Required action: Collect all lines containing the word "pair" from the data.
Start of Information shown
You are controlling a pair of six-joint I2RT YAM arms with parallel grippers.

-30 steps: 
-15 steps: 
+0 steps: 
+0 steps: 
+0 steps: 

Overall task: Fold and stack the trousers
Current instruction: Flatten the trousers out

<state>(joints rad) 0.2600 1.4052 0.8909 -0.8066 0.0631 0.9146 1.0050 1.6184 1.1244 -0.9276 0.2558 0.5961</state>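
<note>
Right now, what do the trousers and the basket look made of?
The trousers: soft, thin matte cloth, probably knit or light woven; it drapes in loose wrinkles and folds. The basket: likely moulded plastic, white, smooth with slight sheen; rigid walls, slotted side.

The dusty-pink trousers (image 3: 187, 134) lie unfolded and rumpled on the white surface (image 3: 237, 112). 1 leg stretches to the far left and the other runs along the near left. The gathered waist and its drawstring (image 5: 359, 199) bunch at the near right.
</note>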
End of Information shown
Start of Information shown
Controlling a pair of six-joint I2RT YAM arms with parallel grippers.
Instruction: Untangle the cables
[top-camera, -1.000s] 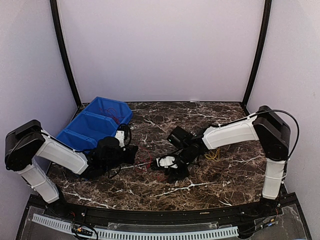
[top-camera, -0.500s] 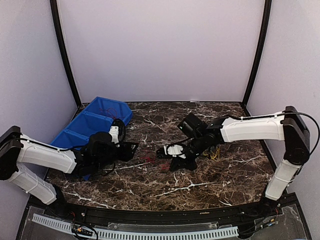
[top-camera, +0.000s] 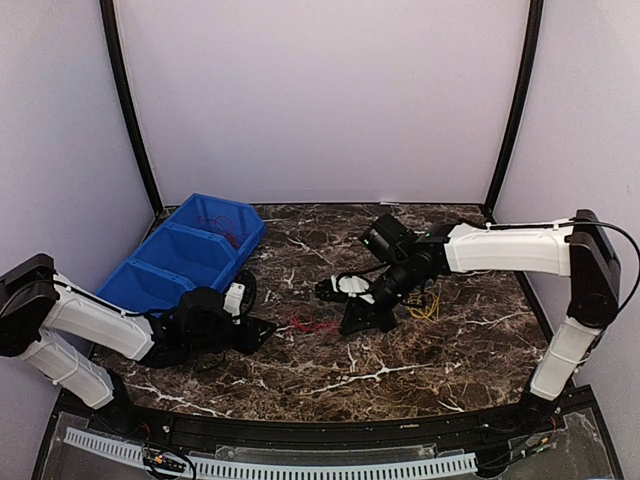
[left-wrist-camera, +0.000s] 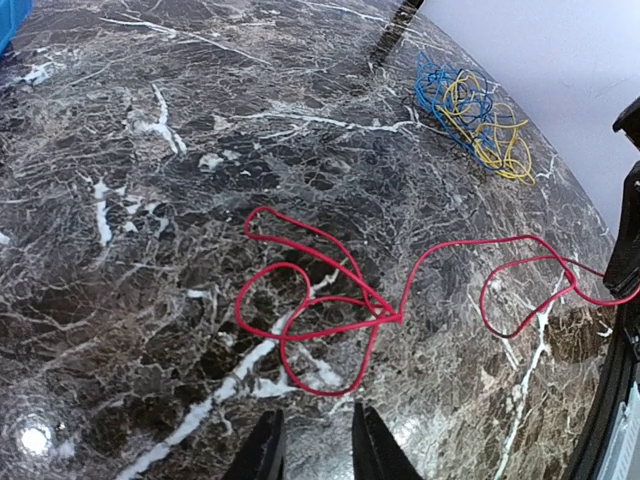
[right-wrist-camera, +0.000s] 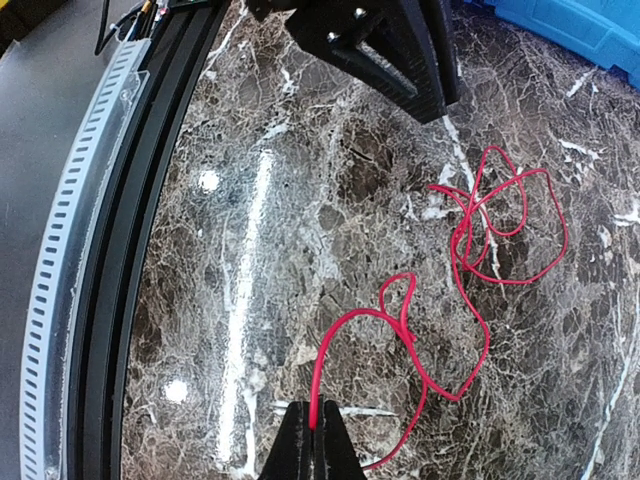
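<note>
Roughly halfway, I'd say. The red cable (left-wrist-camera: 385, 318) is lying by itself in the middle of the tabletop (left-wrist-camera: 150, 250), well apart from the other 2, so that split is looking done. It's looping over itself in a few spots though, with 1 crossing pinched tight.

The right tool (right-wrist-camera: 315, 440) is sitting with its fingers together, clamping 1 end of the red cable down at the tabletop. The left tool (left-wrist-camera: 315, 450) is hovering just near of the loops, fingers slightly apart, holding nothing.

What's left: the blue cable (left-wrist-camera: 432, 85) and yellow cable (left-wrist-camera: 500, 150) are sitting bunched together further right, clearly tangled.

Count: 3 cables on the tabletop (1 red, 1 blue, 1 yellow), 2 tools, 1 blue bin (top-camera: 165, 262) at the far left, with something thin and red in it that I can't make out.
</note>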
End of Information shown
Expected answer:
You are controlling a pair of six-joint I2RT YAM arms with parallel grippers.
Controlling a pair of six-joint I2RT YAM arms with parallel grippers.

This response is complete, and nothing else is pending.